Milner legacy to reward outstanding TCU student journalists


Fort Worth, TX | April 10, 2012 09:08 AM | Print this story





Top student journalists in TCU Student Media will receive $2,500 in awards from a Schieffer School of Journalism endowment established to honor former TCU professor, newspaperman, novelist and Texas music raconteur Jay Milner.

The first Jay Milner Awards for Distinguished Student Journalism will be announced at the Student Media awards luncheon May 3 at the Kelly Center on the TCU campus. The awards will constitute recognition for the best editorial leadership, overall reporting and best story from among student journalists who work for the student newspaper, TV broadcast, magazine and news websites.

The awards have been established by the Schieffer School through a donation from Gail Milner, the widow of Jay Milner, and winners will be chosen from among the applicants by journalism faculty and area professionals.

Milner, who died at age 88 in December, was a noted civil rights-era reporter of the 1950s whose coverage with the Delta Democrat Times in Greenville, Miss., was cited in the 2007 Pulitzer Prize-winning book, “The Race Beat.” He moved to the editorial page desk of the New York Herald Tribune, and returned to Texas in 1961 following the publication of his novel, “Incident at Ashton,” where he joined a circle of writers and journalists the likes of Larry L. King, Larry McMurtry, and Billy Lee Brammer, as well as Edwin “Bud” Shrake, Dan Jenkins and Gary Cartwright. During that period, Milner taught journalism at TCU. Shrake, Jenkins and Cartwright are members of the Schieffer School’s Hall of Excellence.

Milner’s ties to TCU student journalists were rekindled in 2009 when former Lufkin Daily News publisher Joe Murray initiated the Jay Milner Award for Reporting given monthly to the top student journalist selected by editors of the publications.

Gail Milner said the establishment of the journalism awards for TCU journalism students to honor her husband’s legacy was a natural fit.

“TCU and Jay have made a lot of good impressions on a lot of kids,” she said. “I think Jay would be thrilled and amazed at what we’re doing.”

Ken Bunting '70, executive director of the National Freedom of Information Coalition and former executive editor and associate publisher of the Seattle Post-Intelligencer, praised his former teacher.

“Jay taught and mentored and nurtured lots of students during his time on the TCU faculty,” said Bunting, also a member of the journalism school’s Hall of Excellence. “Now, these awards will be a badge of distinction for a new generation of Horned Frog journalists.”

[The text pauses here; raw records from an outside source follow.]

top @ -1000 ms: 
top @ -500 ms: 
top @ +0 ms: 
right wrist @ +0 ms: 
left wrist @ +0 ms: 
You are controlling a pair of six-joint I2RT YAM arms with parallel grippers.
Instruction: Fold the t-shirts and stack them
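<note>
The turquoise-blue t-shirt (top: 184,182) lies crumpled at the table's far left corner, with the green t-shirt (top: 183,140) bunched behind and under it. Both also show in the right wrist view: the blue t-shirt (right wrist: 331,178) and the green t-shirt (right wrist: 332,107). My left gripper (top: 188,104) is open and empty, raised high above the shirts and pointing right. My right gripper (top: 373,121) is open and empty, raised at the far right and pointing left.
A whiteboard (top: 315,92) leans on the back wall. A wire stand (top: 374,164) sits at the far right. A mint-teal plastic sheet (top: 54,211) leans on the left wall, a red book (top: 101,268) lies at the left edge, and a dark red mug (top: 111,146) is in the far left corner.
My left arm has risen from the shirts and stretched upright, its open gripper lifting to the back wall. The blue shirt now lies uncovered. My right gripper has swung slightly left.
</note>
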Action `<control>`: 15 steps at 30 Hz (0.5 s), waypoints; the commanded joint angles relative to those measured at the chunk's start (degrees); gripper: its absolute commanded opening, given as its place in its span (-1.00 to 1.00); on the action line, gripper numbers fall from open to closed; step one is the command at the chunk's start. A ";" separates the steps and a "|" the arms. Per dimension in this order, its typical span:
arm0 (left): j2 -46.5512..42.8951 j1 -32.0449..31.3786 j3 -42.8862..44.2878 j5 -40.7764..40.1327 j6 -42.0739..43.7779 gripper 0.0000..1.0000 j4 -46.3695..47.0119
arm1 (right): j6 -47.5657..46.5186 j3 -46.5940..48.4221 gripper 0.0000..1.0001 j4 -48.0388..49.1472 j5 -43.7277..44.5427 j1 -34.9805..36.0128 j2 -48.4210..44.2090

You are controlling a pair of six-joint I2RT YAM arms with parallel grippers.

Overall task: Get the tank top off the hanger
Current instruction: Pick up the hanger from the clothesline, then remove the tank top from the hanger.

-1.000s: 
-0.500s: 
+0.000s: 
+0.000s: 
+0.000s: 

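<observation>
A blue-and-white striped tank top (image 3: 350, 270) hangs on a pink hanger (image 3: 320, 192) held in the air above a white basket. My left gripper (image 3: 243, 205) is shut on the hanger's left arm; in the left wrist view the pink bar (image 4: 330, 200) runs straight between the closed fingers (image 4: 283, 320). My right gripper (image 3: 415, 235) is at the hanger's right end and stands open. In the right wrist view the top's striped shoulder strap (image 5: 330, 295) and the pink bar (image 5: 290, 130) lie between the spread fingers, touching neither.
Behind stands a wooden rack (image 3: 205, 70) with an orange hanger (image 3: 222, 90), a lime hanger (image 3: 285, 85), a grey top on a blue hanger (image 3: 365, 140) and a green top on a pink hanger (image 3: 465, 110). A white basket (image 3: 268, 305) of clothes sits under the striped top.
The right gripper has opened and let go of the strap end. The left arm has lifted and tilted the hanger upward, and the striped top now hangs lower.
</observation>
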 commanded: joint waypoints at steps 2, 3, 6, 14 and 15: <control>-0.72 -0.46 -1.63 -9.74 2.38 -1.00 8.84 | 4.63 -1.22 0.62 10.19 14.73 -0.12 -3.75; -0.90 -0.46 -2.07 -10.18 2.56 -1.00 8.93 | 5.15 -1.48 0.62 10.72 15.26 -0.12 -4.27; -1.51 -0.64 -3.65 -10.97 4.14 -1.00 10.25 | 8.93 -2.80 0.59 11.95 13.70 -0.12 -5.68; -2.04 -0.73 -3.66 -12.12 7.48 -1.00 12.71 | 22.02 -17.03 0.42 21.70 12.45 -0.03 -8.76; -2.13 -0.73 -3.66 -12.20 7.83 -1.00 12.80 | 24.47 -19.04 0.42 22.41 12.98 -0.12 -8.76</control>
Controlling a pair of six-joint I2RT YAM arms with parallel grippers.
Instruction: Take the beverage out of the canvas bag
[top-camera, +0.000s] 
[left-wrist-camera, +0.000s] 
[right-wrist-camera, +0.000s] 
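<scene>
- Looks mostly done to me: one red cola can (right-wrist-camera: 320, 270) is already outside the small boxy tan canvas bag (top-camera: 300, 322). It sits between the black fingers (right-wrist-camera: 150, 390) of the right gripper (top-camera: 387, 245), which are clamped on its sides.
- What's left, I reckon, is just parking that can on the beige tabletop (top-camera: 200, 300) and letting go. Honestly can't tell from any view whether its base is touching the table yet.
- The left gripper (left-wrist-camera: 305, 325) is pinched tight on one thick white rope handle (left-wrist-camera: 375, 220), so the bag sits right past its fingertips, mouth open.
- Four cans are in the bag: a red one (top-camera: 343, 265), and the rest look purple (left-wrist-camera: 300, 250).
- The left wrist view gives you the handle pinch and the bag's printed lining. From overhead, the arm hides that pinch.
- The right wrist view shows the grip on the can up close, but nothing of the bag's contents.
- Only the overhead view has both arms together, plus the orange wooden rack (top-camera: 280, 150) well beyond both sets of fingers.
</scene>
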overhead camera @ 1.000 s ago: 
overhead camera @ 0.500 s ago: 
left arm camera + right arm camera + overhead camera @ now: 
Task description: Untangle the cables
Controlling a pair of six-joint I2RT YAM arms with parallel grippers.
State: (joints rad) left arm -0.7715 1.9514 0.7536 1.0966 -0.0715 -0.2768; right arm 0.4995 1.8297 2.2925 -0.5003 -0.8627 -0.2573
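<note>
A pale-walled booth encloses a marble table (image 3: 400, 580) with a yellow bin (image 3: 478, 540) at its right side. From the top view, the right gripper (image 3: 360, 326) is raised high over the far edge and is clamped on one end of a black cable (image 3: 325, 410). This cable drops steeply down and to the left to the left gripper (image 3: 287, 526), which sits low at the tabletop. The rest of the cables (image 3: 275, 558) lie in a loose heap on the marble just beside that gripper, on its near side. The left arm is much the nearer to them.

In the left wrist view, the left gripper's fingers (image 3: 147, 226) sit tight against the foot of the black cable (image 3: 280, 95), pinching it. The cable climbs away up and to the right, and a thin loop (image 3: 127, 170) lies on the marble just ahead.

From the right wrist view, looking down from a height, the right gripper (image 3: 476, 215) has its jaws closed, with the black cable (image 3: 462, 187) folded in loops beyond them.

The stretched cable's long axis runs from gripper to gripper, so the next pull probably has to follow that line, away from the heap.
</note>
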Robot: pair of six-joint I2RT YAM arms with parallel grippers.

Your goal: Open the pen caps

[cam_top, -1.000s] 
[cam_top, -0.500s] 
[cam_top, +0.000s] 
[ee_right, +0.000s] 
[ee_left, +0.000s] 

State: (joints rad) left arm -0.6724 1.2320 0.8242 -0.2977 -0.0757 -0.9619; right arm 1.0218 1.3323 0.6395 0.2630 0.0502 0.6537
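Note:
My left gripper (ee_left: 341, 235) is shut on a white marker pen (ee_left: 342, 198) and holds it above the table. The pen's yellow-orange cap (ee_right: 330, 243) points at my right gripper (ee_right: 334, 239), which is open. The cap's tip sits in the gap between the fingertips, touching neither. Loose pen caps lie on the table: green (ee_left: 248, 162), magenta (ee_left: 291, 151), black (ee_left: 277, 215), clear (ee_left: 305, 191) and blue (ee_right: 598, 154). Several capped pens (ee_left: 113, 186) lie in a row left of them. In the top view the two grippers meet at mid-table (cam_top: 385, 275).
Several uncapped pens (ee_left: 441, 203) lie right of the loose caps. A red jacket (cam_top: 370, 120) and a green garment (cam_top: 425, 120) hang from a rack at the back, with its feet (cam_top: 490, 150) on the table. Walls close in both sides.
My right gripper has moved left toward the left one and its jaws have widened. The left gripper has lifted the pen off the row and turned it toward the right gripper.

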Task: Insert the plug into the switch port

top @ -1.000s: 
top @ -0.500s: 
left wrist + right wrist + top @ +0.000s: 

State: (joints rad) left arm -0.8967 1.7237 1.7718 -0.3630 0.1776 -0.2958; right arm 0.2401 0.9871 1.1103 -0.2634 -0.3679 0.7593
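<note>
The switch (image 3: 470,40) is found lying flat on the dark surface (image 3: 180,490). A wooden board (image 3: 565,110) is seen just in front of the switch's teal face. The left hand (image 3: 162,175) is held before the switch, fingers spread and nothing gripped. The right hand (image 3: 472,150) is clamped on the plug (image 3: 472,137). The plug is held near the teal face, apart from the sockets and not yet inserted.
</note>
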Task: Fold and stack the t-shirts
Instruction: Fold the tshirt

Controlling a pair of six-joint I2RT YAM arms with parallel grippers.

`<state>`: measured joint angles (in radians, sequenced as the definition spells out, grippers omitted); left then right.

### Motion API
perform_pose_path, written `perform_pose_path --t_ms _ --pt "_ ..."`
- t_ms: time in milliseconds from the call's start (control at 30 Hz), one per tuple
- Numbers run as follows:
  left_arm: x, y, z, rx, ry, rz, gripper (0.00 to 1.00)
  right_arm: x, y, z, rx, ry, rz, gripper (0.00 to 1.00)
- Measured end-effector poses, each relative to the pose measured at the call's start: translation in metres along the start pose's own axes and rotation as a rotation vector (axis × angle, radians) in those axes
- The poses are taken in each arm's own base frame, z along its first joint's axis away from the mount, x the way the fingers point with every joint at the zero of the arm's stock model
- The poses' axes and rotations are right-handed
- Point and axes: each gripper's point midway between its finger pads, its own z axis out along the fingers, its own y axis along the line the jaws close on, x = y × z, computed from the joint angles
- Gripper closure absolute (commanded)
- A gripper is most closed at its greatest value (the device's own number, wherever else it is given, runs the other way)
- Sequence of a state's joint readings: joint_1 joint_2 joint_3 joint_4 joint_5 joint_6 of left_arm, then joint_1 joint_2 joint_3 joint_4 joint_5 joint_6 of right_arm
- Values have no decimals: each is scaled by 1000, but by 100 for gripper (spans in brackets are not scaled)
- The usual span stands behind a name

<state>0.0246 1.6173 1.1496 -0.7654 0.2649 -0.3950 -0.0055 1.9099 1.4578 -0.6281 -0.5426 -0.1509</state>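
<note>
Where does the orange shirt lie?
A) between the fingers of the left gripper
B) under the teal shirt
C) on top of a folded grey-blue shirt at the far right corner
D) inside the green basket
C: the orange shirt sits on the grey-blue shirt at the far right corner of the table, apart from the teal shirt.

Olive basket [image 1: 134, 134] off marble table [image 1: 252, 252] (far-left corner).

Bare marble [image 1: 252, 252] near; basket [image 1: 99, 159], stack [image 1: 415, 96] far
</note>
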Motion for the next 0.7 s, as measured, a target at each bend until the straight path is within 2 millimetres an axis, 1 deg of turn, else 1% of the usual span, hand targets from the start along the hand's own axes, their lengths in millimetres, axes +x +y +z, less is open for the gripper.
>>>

From the circle of great Texas writers coming out of north Texas in the 1960s, Milner turned his attention toward the emerging Austin music scene of the 1970s, where he became friends with Willie Nelson, Jerry Jeff Walker and the wave of musicians who found new artistic freedom outside the Nashville scene and founded the short-lived but iconic Texas Music magazine. Those adventures led to his memoir, “Confessions of a Maddog: A Romp through the High-flying Texas Music and Literary Era of the Fifties to the Seventies,” which was published in 1998.

Murray, the Lufkin newspaper’s editor when it won its Pulitzer Prize in 1977, said he established the monthly reporting award to recognize Jay Milner’s accomplishments. “Jay was a famous ‘arthur,’ as some of the Texas bunch called each other… who was mostly unknown to the reading public during much of his life,” Murray said. “He probably was at his best as a college journalism teacher. Jay was my hero.”

Five student-led publications comprise TCU Student Media. They include:

• The TCU Daily Skiff newspaper, founded in 1902, which was named the Best of Show winner among daily newspapers by the Texas Intercollegiate Press Association and third-place best of show in the fall by College Media Advisers (now College Media Association).
Image magazine, named the best student magazine in 2011 by the Texas Intercollegiate Press Association and the Mark of Excellence winner by the Society of Professional Journalists Region 8 (Texas-Oklahoma).
• TCU News Now, named the second-place MOE winner in TV broadcast and which produces daily webcasts and a weekly newscast;
• The TCU 360 news website, awarded the SPJ Mark of Excellence as best affiliated website in Texas and Oklahoma and which generates news and hosts content for the Skiff, Image and News Now.
• The 109 news website, which covers the 76109 zip code area adjacent to the TCU campus.

This academic year, the publications and student staffers have been recognized with more than 50 awards from College Media Association, Inc. (CMA), College Newspaper Business and Advertising Managers, Inc. (CNBAM), Texas Intercollegiate Press Association (TIPA), the SPJ Region 8, the Texas Intercollegiate Press Association (TIPA) and the Texas Associated Press Managing Editors (TAPME).